# Die JBossMQ im JBoss auf File-Persistence stellen?



## Hilyama (8. Feb 2006)

Hi, 

hat jemand einen Plan wie ich die FilePersistence für JBoss MQ einstelle? Ich find im Netz immer nur die Beschreibung aber nie einen Verweis auf ein XML oder gar die Stelle an der es geändert werden muss /


----------



## Bleiglanz (9. Feb 2006)

deploy/jms/hsqldb-jdbc2-service.xml


----------



## Thomas Darimont (20. Feb 2006)

Hallo!

welche Version von JBoss verwendest du denn?
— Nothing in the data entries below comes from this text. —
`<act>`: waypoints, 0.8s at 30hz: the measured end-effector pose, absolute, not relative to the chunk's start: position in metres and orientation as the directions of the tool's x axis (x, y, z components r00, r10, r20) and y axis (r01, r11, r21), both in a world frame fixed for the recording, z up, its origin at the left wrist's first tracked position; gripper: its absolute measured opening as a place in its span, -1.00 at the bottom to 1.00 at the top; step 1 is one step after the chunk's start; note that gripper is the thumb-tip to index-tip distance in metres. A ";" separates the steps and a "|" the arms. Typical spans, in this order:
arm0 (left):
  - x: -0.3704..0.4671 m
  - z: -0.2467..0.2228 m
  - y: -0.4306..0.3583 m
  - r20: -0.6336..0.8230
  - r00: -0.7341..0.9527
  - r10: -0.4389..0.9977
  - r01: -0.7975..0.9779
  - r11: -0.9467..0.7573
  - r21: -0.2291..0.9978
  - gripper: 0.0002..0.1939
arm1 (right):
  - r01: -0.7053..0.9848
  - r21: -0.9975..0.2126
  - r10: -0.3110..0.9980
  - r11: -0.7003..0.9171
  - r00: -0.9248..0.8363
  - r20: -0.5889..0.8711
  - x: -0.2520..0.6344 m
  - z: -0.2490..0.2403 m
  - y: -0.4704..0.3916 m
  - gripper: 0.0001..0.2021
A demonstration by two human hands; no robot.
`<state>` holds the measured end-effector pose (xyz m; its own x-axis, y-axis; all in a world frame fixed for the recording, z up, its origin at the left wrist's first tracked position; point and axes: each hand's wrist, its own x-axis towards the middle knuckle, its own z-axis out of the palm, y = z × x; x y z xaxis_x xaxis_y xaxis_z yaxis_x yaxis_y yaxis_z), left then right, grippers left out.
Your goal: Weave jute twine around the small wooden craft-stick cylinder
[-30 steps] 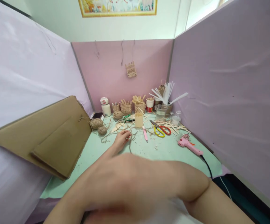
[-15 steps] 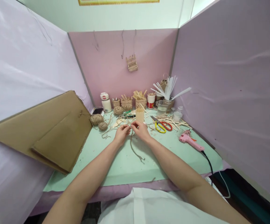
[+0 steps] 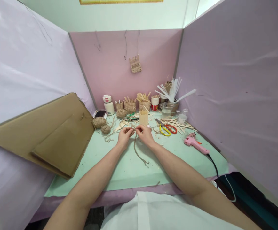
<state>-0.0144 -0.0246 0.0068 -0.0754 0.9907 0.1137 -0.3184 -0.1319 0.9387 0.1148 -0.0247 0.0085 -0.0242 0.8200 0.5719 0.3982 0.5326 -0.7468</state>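
Note:
My left hand [image 3: 125,136] and my right hand [image 3: 144,134] meet over the middle of the table, fingertips pinched close together. Between them they grip a piece of brown twine [image 3: 138,154], whose braided-looking tail hangs down and lies toward me on the green tabletop. The exact hold at the fingertips is too small to make out. Just behind my right hand stands a small panel of wooden sticks [image 3: 143,117]. Loose twine strands lie behind my left hand, near two twine balls [image 3: 99,122].
Scissors [image 3: 165,128] with red and yellow handles lie right of my hands, before scattered wooden sticks [image 3: 180,124]. A pink glue gun [image 3: 196,144] rests at the right. Folded cardboard [image 3: 54,140] leans at the left. Stick-filled baskets [image 3: 130,107], a white bottle [image 3: 108,105] and cups line the back.
Both hands stay nearly in place, with only slight finger movement at the twine. The whole view has shifted a little.

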 end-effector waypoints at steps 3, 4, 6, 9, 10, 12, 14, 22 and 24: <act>-0.014 0.006 -0.025 0.137 -0.061 0.989 -0.271 -0.148 0.951 -0.67 | 0.361 -0.777 0.828 0.515 0.025 0.560 0.115 0.010 -0.024 -0.88; -0.014 0.006 -0.025 0.144 -0.056 0.988 -0.255 -0.154 0.955 -0.68 | 0.346 -0.793 0.835 0.502 0.045 0.548 0.116 0.010 -0.024 -0.87; -0.014 0.005 -0.025 0.159 -0.051 0.986 -0.222 -0.167 0.961 -0.70 | 0.317 -0.832 0.861 0.455 0.079 0.502 0.116 0.010 -0.023 -0.85; -0.014 0.004 -0.025 0.184 -0.065 0.981 -0.164 -0.192 0.967 -0.75 | 0.312 -0.874 0.906 0.373 0.083 0.416 0.116 0.010 -0.023 -0.79; -0.014 0.004 -0.025 0.197 -0.074 0.978 -0.138 -0.205 0.969 -0.76 | 0.318 -0.878 0.914 0.357 0.075 0.399 0.115 0.009 -0.022 -0.78; -0.013 0.005 -0.026 0.228 -0.089 0.970 -0.084 -0.235 0.968 -0.79 | 0.321 -0.881 0.921 0.347 0.058 0.385 0.115 0.009 -0.022 -0.78; -0.012 0.007 -0.028 0.253 -0.093 0.963 -0.039 -0.258 0.965 -0.81 | 0.298 -0.887 0.923 0.353 0.048 0.383 0.114 0.008 -0.022 -0.79; -0.010 0.010 -0.031 0.260 -0.122 0.958 0.048 -0.256 0.966 -0.88 | 0.241 -0.913 0.939 0.328 0.022 0.343 0.112 0.003 -0.018 -0.81; -0.011 0.008 -0.030 0.269 -0.127 0.955 0.063 -0.263 0.963 -0.89 | 0.271 -0.907 0.939 0.321 0.031 0.342 0.112 0.002 -0.018 -0.81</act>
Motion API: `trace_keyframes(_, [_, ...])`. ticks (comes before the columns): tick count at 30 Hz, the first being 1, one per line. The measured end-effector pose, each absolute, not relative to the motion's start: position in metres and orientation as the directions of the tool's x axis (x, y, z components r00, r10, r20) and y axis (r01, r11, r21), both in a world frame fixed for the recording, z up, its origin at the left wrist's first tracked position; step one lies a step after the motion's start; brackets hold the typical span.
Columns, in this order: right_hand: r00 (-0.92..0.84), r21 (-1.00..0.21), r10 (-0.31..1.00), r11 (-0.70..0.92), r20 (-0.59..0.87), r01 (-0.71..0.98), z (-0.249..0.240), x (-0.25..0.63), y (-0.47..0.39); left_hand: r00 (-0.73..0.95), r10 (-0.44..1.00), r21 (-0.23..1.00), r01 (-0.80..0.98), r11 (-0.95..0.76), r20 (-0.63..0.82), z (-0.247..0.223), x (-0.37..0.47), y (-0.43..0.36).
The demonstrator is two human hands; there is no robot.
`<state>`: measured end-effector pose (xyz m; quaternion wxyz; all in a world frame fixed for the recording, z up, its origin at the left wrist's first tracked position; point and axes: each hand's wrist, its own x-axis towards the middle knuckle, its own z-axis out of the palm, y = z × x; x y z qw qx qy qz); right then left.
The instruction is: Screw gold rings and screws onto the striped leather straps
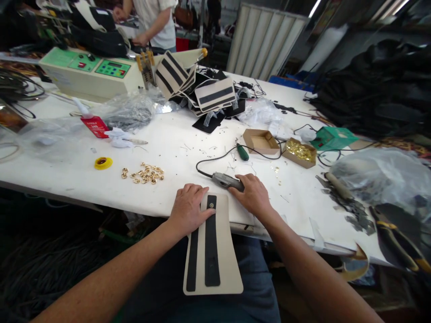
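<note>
A beige panel with two black strips lies partly on the table's front edge and partly over the lap. My left hand grips its upper left part, thumb across the longer black strip near a small round metal fitting. At the panel's upper right, my right hand is closed around one end of a grey corded electric screwdriver lying on the table; its tip is hidden by the hand. A green-handled tool lies just behind it. Gold-coloured metal hardware is scattered to the left.
More striped panels are piled at the back. Cardboard boxes stand right of centre, one with gold pieces. A red glue bottle, yellow tape roll, green-panelled machine and pliers lie around. A co-worker stands behind.
</note>
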<state>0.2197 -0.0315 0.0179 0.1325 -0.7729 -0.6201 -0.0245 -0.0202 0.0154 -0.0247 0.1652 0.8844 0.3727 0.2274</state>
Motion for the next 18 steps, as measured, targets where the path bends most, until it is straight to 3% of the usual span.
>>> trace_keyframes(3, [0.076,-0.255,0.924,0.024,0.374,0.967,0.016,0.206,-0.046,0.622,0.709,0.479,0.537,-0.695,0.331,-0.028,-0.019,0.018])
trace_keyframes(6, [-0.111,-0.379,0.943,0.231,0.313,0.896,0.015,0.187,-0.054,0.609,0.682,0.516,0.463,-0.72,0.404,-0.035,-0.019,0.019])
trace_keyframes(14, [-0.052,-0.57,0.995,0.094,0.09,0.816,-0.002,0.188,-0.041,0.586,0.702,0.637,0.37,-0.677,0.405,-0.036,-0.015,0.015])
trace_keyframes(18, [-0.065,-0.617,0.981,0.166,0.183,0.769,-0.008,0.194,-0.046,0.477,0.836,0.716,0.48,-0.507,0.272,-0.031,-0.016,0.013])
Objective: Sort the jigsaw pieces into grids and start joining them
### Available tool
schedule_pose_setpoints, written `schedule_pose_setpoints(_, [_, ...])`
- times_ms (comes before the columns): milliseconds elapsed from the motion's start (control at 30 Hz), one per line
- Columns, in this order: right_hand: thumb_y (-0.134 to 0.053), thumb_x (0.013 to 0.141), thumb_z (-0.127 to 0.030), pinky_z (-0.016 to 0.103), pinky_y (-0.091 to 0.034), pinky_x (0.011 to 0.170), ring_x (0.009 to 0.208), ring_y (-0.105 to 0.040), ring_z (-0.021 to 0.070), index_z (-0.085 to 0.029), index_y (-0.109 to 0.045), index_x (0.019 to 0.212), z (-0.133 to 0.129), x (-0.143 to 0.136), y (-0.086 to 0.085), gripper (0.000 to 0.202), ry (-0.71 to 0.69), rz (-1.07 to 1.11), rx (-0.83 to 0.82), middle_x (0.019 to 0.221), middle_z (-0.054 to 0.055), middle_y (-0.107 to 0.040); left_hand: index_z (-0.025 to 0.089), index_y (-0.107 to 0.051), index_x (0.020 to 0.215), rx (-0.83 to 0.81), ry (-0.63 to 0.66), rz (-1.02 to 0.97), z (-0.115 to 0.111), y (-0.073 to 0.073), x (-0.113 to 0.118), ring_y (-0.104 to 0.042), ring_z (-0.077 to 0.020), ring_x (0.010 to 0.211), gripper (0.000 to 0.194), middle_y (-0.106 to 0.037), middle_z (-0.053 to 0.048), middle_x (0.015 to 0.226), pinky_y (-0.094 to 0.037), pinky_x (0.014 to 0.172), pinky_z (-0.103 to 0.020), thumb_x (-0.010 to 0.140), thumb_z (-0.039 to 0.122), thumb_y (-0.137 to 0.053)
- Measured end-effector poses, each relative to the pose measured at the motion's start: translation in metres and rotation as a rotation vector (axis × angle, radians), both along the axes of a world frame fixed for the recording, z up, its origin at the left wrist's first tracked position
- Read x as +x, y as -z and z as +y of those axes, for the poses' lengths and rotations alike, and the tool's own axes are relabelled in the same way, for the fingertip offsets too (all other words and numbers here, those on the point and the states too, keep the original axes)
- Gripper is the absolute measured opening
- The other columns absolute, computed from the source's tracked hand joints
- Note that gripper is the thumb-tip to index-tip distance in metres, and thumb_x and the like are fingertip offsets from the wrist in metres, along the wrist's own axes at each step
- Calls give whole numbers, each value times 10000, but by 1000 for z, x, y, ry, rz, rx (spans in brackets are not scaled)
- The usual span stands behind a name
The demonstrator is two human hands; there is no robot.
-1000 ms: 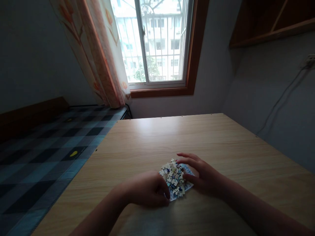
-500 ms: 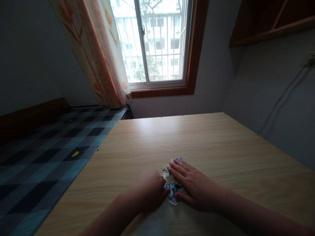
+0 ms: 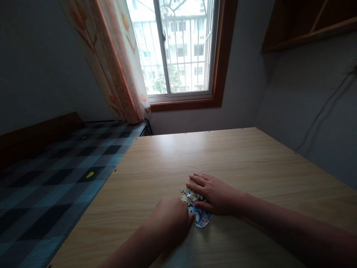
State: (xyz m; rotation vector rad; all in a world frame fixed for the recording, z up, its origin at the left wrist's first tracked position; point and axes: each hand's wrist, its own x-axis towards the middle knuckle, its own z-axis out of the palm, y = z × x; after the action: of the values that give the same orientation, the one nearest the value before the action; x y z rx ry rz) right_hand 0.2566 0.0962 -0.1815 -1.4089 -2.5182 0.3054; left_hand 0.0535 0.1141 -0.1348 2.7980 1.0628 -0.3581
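A small heap of jigsaw puzzle pieces [image 3: 190,197] lies on the wooden table [image 3: 156,160], several with their pale backs up. At its near side is a blue printed puzzle section [image 3: 201,219] with a rounded lower edge. My left hand [image 3: 175,217] is closed at the left of the heap, its thumb against the left edge of the blue section; its other fingers are curled out of sight. Spread over the far right side of the heap, my right hand [image 3: 210,191] is open and palm down, covering some pieces.
To the left stands a bed [image 3: 83,160] with a checked cover. A curtain [image 3: 111,63] hangs beside a barred window [image 3: 184,48] behind the table. A wooden shelf [image 3: 309,35] and a cable [image 3: 320,111] are on the right wall.
My right hand has shifted away from me, uncovering more of the blue printed section. My left hand has moved slightly right and nearer to me. The view has turned a little.
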Motion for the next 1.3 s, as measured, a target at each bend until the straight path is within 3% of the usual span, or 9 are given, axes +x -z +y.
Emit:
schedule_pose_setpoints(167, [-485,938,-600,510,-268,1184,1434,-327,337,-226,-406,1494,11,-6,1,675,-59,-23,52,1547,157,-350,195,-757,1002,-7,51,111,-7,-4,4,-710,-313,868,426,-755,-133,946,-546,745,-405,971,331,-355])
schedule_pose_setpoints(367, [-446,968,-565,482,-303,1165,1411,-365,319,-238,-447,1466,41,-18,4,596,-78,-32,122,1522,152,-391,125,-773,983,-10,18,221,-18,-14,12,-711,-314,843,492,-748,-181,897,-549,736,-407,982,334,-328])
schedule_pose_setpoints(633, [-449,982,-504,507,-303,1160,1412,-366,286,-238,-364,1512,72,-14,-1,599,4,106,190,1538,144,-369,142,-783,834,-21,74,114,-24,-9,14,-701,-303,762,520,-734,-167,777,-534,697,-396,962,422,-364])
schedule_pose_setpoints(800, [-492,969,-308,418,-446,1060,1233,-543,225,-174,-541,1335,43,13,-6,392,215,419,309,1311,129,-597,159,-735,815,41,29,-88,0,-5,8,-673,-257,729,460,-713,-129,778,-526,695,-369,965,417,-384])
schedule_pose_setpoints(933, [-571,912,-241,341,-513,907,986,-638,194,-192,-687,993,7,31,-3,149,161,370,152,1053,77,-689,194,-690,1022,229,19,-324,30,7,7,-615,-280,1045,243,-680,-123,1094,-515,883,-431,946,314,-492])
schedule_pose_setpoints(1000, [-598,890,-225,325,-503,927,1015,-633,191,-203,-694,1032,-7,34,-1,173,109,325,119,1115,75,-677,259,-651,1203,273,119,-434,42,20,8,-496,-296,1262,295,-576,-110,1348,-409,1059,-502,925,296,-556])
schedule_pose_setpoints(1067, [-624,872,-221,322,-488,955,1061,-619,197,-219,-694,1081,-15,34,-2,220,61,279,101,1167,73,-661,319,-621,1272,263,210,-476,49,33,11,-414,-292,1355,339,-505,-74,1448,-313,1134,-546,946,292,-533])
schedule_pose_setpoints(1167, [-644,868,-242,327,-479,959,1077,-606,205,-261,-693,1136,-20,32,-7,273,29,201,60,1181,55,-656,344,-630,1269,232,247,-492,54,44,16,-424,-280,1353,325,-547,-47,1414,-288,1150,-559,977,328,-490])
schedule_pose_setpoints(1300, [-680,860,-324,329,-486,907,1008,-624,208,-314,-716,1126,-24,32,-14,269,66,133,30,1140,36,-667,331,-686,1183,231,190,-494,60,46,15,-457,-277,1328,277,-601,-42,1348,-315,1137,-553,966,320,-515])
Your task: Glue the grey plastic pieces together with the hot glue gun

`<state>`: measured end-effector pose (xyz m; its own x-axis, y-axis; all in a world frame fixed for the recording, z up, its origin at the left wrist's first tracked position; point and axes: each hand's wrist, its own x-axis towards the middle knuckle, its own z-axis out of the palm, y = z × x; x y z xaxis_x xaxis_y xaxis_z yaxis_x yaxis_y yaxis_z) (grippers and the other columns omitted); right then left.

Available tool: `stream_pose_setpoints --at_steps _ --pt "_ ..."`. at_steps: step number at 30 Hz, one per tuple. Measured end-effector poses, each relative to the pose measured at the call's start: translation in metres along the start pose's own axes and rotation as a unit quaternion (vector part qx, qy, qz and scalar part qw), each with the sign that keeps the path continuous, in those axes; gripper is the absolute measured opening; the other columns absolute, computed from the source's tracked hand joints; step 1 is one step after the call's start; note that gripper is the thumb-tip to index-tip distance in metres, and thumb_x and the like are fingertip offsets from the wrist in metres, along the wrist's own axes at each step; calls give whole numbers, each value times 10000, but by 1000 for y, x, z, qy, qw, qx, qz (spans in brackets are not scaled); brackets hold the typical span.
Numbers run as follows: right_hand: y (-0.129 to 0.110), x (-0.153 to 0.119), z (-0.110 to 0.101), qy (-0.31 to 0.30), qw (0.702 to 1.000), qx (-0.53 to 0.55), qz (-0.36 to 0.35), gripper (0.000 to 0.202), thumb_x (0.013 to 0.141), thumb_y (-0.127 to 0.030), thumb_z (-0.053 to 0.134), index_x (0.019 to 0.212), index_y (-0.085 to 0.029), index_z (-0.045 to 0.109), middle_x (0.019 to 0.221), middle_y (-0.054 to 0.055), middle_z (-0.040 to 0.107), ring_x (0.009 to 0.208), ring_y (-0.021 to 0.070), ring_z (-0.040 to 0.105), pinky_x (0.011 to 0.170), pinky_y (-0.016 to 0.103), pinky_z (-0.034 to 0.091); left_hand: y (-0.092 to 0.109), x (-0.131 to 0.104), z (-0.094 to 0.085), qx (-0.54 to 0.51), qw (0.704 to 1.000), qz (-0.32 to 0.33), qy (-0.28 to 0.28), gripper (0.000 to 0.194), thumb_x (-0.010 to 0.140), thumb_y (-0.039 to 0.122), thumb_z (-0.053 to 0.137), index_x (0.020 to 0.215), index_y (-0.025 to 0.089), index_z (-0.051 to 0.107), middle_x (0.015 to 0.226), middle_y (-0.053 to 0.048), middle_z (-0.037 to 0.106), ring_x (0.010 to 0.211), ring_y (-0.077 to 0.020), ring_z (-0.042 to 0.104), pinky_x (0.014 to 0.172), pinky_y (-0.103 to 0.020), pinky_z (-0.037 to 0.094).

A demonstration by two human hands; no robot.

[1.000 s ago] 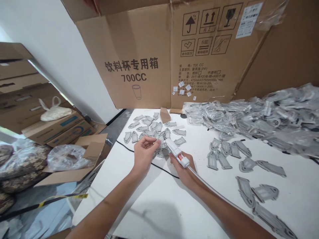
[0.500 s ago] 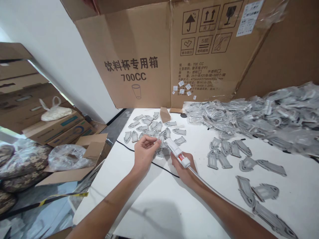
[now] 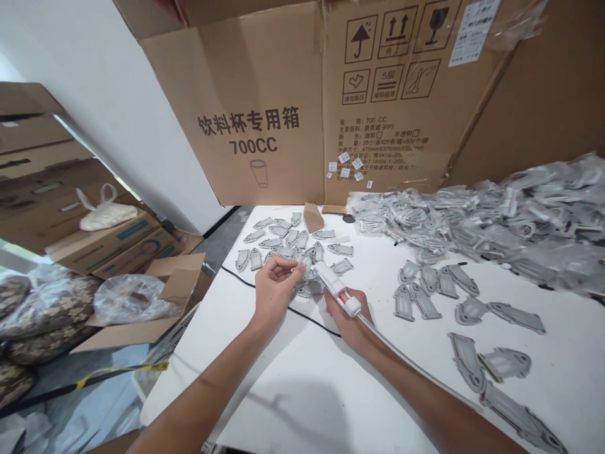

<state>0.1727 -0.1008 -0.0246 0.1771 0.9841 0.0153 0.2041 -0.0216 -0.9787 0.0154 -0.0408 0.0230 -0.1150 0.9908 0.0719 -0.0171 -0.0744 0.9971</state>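
Observation:
My left hand [image 3: 275, 287] is closed in a pinch on a small grey plastic part [image 3: 307, 257], held over a loose cluster of similar parts. In my right hand [image 3: 352, 315] lies a white dispensing syringe [image 3: 332, 281] with a red band and a pale hose [image 3: 401, 353] running back along the forearm. The syringe's front end points at the pinched part; whether they touch cannot be made out. Around both hands, flat grey parts [image 3: 255, 235] with pointed ends lie spread on the white table [image 3: 265, 378].
A large cardboard box [image 3: 265, 75] stands behind the table. Bagged parts [image 3: 472, 214] are heaped at the back right, with loose grey parts [image 3: 428, 280] before them. A black cable [image 3: 312, 321] crosses the table. Open cartons [image 3: 182, 284] and bags [image 3: 42, 309] stand at the left.
Hardly anything differs. Both hands, the syringe and the pinched part keep their places, with only a very slight shift of the camera view.

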Motion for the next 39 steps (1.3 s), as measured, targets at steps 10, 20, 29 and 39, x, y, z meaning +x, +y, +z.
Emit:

JBoss 4.x unterstuetzt (im Gegensatz zu JBoss 3.x) AFAIK keine FileSystem-Persistenz fur JMS Nachrichten.

Gruss Tom


----------



## Hilyama (21. Feb 2006)

Ja, das habe ich leider auch schon gemerkt. JBoss 4.x wird bei uns auch eingesetzt. Naja, nun wurde halt die Datenbank für MQ auf ein shared Device gelegt. Schliesslich wurde ja die Anforderung hier wieder so geändert, dass immer nur 1 JBoss aktiv ist....

Aber vielen Dank für eure Hilfe bzw. die Infos.


----------